Weniger Polemik, mehr Lösungsansätze!

Dass die Medien aber ihr übriges tun, um an den falschen Stellschrauben zu drehen, zeigt eine Autorin der Süddeutschen Zeitung, die ich sonst sehr schätze. Sie berief sich dabei auf die etruskische Wölfin im Wappen der Roma und zog gleich einen Quervergleich zum römischen Imperium. Sie beweist zwar somit tolle historische Recherchefähigkeiten, offenbart aber genauso viel Kurzsichtigkeit und persönliche Distanz zu den Fankurven. Es mag eine nette Herangehensweise sein, wenn man metaphorisch durch den Bezug der römischen Geschichte auf einige Unzulänglichkeiten hinweist, doch sind Sätze wie „Dass das Imperium einst auch von Cäsaren aus Nordafrika regiert wurde, weiß in der Kurve kein Mensch“ oder „Das Kurven-Weltbild ist ebenso schlicht wie konfus“ nicht gerade förderlich zur Bekämpfung des Problems.

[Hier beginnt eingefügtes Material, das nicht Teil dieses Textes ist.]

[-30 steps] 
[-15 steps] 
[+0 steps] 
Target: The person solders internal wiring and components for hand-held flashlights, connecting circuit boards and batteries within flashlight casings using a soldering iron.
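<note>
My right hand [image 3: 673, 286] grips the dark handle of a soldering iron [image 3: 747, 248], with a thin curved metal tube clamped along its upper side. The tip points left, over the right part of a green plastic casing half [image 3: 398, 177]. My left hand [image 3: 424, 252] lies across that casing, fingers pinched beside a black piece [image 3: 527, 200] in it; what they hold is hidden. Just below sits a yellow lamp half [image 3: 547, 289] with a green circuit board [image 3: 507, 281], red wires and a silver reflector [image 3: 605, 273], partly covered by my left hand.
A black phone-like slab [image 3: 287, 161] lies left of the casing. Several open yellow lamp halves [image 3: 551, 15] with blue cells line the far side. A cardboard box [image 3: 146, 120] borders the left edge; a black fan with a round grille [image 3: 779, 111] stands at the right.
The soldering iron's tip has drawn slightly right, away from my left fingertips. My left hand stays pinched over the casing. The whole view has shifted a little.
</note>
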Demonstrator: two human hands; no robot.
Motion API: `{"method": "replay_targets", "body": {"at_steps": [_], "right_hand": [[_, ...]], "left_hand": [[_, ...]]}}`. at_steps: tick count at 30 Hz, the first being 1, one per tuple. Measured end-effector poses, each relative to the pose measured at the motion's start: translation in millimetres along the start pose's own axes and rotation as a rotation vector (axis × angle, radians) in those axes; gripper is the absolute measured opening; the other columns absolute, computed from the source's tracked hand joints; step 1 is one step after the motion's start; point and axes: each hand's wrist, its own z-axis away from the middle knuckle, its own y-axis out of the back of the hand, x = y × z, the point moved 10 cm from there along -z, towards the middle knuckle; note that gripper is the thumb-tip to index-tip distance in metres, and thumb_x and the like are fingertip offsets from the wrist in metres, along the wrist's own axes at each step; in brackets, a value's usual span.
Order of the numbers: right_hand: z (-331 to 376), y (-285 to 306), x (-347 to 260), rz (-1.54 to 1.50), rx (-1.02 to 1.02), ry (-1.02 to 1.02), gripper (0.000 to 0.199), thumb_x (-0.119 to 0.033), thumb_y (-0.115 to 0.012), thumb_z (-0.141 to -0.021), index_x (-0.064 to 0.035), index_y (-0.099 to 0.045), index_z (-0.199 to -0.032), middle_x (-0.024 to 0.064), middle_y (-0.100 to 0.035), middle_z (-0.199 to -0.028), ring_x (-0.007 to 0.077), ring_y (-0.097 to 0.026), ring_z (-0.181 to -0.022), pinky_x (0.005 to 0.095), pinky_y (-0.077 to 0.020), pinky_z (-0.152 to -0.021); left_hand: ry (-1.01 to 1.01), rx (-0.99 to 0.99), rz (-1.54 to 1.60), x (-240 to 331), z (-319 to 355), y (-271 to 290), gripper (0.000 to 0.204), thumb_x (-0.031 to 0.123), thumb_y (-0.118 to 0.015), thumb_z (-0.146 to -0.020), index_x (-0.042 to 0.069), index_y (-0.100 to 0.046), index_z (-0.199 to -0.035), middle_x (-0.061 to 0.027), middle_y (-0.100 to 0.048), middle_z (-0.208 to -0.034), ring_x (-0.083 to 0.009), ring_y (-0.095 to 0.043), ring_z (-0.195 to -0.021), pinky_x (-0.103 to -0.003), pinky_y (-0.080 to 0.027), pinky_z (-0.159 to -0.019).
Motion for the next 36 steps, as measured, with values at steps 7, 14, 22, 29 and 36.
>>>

Gerade auch der Satz „Sie zeigt an, dass sich Italiener im Stadion nicht länger aufführen dürfen wie auf der Straße – oder im Parlament“ bezüglich der Spielunterbrechung führt auf, wie polemisch, provokativ und mitunter beleidigend berichtet wird. Fans werden grob gesagt als Idioten pauschalisiert, Kurvenfans wird weniger Intellekt eingeräumt und weiter wird gleich auch noch den italienischen Durchschnittsbürgern samt der wenigen vernünftigen Politiker – das sind leider wirklich nur eine Hand voll – extrem gegen den Kopf getreten. Ein Lösungsansatz sieht anders aus – vielleicht gab es ja immerhin einen Lacher dafür…

Die Personen mit denen dafür gesprochen werden muss, stehen auch in jenen Kurven. Eben dort, wo die Ursachen des Problems tatsächlich liegen. Und lässt sich ein Problem nicht sprichwörtlich am besten immer an der Wurzel packen? Ich denke schon!